“不是的建国哥,友庆对我很好,半点委屈都没让我受过,我就是觉得,这场婚礼铺排得太大了,我实在是承受不起。”
她顿了顿,语气依旧温柔,却句句都透着过日子的实在:
“您刚盘下国棉厂,正是要用钱、要用人的时候,改造酒楼、建车间,哪一样不要花大价钱?我们怎么能因为自己的婚事,占用您这么大的场地,耽误您的正事?”
“还有车队、聘礼这些,我们俩都是普通人家的孩子,过日子讲究的是细水长流,不是一时的排场。”
“您给我们按江城最高的标准来,钱花出去了,看着是风光了,可我们俩心里不踏实。”
“以后结了婚,柴米油盐到处都要用钱,我们不想刚成家,就背这么大的人情,花这么多不该花的钱。”
她说完,又对着张建国深深鞠了一躬:
“建国哥,真的谢谢您的好意,可婚礼我们还是想简单办一办,请亲戚朋友和兄弟们吃顿饭,热热闹闹的就够了,真的不用这么铺张。”
旁边的许友庆急得脸都红了,拉了拉刘小玲的胳膊,小声道:
“小玲,我都跟你说了,建国哥这是真心实意的,咱们……”
“你别说话。”刘小玲轻轻拍了拍他的手,语气依旧温和,却带着自己的主见。
“我知道建国哥是真心对我们好,可越是这样,我们越不能不懂事,不能平白无故受这么大的恩惠。”

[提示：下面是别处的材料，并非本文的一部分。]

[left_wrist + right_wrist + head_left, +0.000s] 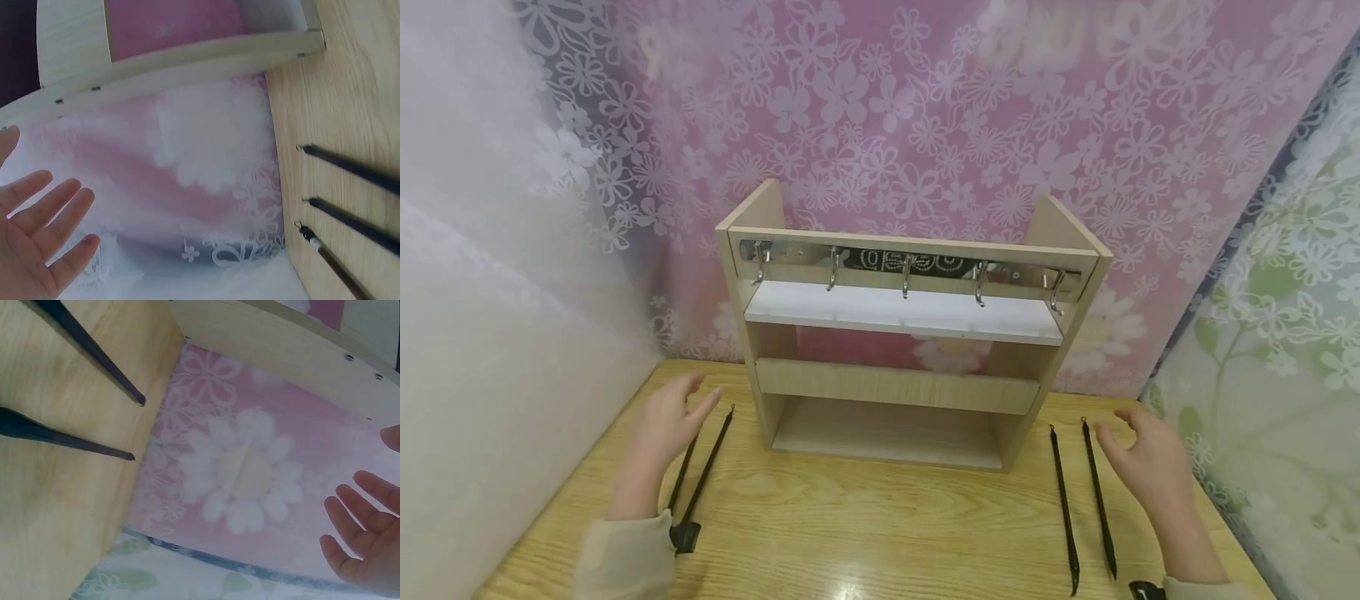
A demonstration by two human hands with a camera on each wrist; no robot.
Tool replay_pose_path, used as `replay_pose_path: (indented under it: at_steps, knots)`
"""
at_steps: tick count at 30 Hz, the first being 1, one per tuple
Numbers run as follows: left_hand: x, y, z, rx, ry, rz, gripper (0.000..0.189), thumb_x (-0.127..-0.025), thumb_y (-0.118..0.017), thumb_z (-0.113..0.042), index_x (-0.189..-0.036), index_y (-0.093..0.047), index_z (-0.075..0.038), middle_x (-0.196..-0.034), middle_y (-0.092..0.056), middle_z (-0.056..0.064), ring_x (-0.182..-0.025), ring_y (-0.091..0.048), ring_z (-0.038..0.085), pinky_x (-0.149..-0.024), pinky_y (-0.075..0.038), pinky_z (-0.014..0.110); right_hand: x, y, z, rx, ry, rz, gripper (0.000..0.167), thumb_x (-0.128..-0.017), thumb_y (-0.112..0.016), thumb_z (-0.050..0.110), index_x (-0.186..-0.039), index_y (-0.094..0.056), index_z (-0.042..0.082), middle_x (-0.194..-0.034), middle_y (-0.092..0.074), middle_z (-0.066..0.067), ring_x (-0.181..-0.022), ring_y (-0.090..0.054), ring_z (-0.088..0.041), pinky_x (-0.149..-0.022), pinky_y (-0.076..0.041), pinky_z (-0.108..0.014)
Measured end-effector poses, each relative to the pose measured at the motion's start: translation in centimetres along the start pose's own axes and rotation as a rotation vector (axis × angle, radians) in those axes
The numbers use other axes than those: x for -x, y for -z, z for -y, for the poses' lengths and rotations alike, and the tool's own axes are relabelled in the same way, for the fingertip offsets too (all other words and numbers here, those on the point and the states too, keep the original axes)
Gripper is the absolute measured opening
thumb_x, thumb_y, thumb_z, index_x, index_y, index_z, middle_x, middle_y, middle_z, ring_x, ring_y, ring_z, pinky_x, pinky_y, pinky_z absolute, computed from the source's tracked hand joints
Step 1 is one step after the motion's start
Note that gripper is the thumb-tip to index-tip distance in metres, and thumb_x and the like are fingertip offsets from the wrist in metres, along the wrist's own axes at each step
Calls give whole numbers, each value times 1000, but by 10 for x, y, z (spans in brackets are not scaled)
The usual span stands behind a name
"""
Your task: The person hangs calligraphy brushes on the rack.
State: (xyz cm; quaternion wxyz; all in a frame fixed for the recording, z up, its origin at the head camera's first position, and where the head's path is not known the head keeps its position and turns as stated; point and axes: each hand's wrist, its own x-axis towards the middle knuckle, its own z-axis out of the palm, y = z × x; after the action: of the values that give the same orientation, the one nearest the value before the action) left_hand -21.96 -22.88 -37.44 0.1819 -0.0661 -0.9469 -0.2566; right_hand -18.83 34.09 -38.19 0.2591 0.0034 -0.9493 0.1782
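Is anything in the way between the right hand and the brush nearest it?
Nothing visible: in the head view, only tabletop shows between the right hand and the nearest brush. The other brush and the hook rack are farther left.

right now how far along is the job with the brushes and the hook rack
Done: the rack stands on the table, though its five hooks hold nothing. In hand: nothing yet; the left hand and right hand are raised and empty. Remaining, probably: all the hanging; three brushes lie on the left and two on the right.
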Motion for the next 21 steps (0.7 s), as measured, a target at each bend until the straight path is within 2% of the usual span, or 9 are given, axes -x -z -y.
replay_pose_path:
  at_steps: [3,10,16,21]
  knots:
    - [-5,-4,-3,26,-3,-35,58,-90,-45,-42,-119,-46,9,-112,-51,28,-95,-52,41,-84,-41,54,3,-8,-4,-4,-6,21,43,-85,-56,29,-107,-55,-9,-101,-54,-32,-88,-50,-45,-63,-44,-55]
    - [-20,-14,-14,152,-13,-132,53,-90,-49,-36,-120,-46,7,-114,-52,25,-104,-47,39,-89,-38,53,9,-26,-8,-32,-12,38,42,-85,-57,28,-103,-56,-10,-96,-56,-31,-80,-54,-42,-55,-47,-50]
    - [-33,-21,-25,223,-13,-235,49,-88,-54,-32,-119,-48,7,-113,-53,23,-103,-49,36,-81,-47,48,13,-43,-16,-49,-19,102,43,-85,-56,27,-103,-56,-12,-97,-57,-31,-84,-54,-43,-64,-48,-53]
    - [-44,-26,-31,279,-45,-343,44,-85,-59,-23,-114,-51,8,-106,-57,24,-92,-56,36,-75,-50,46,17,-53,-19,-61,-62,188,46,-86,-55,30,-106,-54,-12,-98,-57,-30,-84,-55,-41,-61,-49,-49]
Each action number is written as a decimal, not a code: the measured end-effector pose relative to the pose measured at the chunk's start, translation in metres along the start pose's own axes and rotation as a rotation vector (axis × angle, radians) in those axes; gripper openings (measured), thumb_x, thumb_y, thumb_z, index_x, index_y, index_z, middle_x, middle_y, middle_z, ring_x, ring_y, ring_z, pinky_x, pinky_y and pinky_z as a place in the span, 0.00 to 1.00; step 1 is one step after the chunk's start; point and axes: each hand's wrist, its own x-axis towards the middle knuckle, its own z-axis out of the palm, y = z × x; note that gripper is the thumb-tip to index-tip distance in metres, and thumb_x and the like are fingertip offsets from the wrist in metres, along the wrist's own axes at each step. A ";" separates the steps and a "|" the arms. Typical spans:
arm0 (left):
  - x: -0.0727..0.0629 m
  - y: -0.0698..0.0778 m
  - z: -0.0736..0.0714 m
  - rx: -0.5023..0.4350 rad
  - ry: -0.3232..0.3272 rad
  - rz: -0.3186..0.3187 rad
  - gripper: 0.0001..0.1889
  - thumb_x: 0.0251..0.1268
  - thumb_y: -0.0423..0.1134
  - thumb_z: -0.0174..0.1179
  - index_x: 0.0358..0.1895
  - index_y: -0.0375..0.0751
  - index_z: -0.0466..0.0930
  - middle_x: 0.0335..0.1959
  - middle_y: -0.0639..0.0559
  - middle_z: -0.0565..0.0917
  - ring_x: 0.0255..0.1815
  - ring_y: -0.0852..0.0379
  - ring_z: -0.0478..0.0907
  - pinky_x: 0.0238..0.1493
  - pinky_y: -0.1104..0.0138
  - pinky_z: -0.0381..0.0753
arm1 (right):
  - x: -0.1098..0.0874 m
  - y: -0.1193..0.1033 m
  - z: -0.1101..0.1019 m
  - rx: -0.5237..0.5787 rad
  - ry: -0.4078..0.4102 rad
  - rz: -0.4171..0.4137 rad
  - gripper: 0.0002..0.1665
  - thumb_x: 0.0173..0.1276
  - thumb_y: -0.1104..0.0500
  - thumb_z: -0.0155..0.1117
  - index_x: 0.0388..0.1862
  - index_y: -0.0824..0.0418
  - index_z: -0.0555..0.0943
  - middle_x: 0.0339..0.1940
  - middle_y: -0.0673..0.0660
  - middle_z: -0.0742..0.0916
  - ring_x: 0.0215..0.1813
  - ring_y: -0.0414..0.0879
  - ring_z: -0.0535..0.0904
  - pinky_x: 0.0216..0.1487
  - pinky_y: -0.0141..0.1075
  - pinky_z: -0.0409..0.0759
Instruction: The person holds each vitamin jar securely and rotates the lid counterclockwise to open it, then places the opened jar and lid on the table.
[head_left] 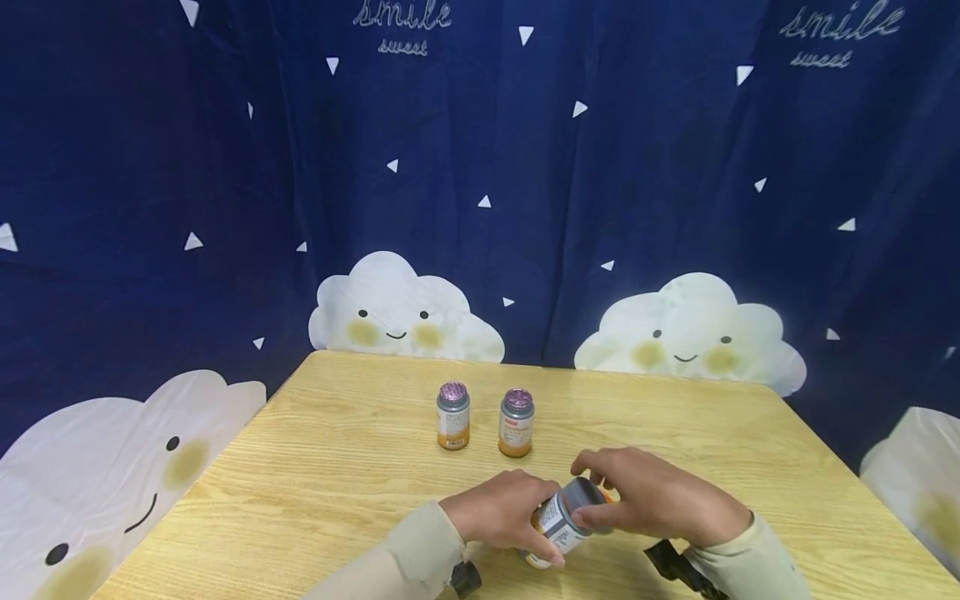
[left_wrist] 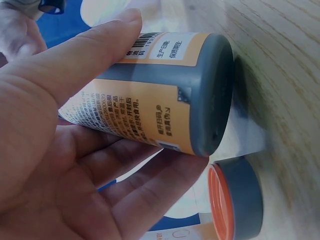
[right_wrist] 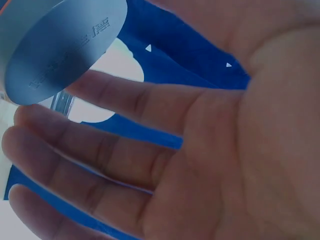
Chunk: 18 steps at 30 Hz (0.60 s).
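Observation:
My left hand (head_left: 513, 510) grips a grey supplement bottle (head_left: 553, 527) with an orange and white label, tilted low over the table. Its base (left_wrist: 218, 95) faces right in the left wrist view, with the thumb across one side and fingers beneath. The bottle's grey cap (head_left: 582, 494) is up towards my right hand (head_left: 652, 493). Thumb and index finger pinch the cap from opposite sides, while the other fingers extend past it in the right wrist view. A line of orange-red shows between cap and bottle. The cap's embossed top (right_wrist: 67, 47) faces the right palm.
Two similar bottles (head_left: 453, 417) (head_left: 516, 423) with purple foil tops stand upright farther back on the wooden table (head_left: 360, 467). A loose grey cap (left_wrist: 240, 197) with an orange inside lies near the held bottle. A dark blue curtain (head_left: 525, 167) with clouds hangs behind.

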 end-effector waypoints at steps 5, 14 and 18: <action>0.000 0.001 0.000 0.003 -0.001 -0.004 0.25 0.49 0.55 0.73 0.47 0.47 0.77 0.31 0.67 0.78 0.28 0.73 0.73 0.30 0.79 0.74 | -0.002 -0.003 0.003 -0.044 0.063 0.070 0.25 0.64 0.34 0.60 0.41 0.54 0.79 0.25 0.43 0.80 0.24 0.34 0.73 0.23 0.32 0.72; -0.001 0.001 0.000 0.013 0.004 -0.009 0.26 0.49 0.55 0.73 0.48 0.47 0.77 0.31 0.67 0.78 0.28 0.73 0.72 0.30 0.79 0.73 | -0.002 -0.005 0.006 -0.100 0.088 0.139 0.26 0.67 0.33 0.54 0.27 0.52 0.81 0.16 0.40 0.77 0.20 0.35 0.70 0.21 0.33 0.69; -0.001 0.001 0.000 0.020 0.004 -0.013 0.25 0.48 0.56 0.73 0.46 0.48 0.76 0.30 0.67 0.77 0.27 0.73 0.72 0.29 0.78 0.73 | -0.001 -0.004 0.006 -0.067 0.066 0.105 0.24 0.67 0.34 0.57 0.29 0.53 0.81 0.17 0.40 0.78 0.20 0.35 0.70 0.21 0.33 0.70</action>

张建国看着眼前的刘小玲,心里瞬间就明白了,也忍不住暗暗点头。
难怪许友庆这个以前天不怕地不怕的混小子,被这个姑娘拿捏得服服帖帖的。
这姑娘不仅温柔懂事,还明事理、有主见,不贪慕虚荣,一心想着踏踏实实过日子,这是友庆实打实的福气。
他笑了笑,对着两人开口,语气里带着不容置疑的笃定:
“小玲,我问你,你是不是觉得,我给你们办这场婚礼,就是单纯地给兄弟撑场面,让你们欠我人情?”
刘小玲愣了一下,没好意思接话,却也默认了几分。
“那你可就想错了。”张建国哈哈大笑,指了指桌上的国棉厂平面图。
“我跟你说,这场婚礼,不止是你们的婚事,更是我新酒楼的开门生意。”
“我要借着你们这场婚礼,让全江城的人都知道,我这个新酒楼,能办这么大场面的宴席,能接这么多人的活,这是给我的酒楼打广告,做宣传,明白吗?”